[Stored entries]
____________

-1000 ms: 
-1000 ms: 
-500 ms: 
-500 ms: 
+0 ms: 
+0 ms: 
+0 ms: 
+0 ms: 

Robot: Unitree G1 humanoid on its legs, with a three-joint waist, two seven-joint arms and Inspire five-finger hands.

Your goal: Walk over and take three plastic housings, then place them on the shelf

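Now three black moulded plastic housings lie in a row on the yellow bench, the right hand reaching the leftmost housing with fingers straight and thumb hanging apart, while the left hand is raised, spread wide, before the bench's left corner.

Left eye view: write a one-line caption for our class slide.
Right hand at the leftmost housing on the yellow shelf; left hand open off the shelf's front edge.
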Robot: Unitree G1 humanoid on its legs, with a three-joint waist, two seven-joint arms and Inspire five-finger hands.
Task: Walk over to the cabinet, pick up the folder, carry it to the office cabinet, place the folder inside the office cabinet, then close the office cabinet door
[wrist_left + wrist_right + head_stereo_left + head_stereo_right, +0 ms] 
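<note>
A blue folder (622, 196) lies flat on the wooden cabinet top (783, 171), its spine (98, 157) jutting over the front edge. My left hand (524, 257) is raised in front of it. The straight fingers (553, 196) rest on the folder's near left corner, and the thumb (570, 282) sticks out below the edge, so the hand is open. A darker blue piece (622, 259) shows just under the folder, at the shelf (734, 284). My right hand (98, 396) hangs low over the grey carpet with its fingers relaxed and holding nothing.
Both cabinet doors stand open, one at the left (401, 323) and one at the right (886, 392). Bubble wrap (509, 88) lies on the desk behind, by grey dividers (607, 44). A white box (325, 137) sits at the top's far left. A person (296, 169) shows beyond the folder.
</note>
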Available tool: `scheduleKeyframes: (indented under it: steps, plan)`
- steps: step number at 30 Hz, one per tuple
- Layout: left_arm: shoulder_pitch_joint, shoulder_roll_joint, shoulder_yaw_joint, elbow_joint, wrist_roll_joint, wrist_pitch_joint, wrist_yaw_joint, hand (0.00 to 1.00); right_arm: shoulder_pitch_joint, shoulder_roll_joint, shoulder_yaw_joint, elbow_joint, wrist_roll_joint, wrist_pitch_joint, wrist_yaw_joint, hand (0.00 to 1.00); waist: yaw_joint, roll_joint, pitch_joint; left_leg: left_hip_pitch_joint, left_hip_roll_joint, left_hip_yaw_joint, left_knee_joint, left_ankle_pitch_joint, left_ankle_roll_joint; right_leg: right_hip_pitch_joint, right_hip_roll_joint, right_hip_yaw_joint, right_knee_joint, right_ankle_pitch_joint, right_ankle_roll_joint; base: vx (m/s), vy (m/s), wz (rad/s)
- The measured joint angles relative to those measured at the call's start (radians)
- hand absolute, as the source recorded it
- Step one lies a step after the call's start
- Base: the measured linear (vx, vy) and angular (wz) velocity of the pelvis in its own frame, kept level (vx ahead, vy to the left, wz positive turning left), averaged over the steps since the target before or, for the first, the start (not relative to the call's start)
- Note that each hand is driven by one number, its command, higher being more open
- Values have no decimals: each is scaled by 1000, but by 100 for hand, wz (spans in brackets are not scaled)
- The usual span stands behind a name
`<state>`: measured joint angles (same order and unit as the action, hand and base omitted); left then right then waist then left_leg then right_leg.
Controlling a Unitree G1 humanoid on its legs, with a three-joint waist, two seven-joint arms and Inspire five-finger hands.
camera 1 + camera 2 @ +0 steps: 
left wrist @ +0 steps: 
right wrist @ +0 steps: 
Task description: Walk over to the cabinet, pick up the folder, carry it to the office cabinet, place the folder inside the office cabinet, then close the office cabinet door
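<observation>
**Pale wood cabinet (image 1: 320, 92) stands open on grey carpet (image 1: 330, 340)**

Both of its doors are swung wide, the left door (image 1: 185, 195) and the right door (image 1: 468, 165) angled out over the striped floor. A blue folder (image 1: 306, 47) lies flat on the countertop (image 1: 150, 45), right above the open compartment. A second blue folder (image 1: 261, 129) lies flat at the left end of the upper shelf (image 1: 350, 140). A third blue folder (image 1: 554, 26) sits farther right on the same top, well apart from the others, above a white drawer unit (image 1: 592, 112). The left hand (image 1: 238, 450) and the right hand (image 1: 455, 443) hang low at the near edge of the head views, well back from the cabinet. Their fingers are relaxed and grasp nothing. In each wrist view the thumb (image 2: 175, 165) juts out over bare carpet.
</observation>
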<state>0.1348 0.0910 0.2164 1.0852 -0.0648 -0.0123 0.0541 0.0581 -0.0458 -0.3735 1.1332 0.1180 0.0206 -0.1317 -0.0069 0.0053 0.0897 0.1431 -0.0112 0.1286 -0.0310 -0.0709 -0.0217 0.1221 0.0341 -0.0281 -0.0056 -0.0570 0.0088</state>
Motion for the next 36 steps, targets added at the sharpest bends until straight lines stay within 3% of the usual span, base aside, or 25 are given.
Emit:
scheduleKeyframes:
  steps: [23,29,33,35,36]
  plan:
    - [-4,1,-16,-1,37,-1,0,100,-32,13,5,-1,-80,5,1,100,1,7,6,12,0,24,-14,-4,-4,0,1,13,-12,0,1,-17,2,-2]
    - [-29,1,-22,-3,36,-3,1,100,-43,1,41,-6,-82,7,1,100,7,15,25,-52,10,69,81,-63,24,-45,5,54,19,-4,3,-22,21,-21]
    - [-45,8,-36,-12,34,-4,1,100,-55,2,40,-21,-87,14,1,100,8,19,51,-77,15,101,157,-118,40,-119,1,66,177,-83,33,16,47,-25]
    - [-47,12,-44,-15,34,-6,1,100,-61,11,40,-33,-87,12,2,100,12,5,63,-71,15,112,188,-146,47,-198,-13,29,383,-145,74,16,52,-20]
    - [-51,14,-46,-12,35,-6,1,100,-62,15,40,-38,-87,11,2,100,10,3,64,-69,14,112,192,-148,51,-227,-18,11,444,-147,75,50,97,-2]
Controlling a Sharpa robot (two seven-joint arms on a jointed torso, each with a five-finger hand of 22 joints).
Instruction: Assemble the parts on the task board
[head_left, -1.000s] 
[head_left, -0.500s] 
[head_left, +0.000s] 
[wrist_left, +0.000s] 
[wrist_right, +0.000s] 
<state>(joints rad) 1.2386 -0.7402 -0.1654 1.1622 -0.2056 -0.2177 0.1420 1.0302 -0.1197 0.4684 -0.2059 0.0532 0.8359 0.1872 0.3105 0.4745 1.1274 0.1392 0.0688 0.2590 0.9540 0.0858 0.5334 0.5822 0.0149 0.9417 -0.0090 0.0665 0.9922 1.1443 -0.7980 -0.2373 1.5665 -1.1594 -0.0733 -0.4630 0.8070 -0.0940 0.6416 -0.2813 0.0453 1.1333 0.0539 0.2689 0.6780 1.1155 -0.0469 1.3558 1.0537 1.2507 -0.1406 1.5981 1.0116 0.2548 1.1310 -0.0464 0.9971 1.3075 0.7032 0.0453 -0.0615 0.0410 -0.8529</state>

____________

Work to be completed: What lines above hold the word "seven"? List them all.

Solution to the problem:
Robot: Unitree G1 humanoid on its legs, with a three-joint waist, two seven-joint arms and Inspire five-finger hands.
Robot: Unitree G1 humanoid on its legs, with a three-joint waist, two seven-joint arms and Inspire five-finger hands.
Controlling a Unitree G1 humanoid on its legs, with a three-joint waist, two seven-joint arms and Inspire five-finger hands.
Controlling a Sharpa robot (two seven-joint arms on a jointed torso, each with a five-finger hand of 22 joints).

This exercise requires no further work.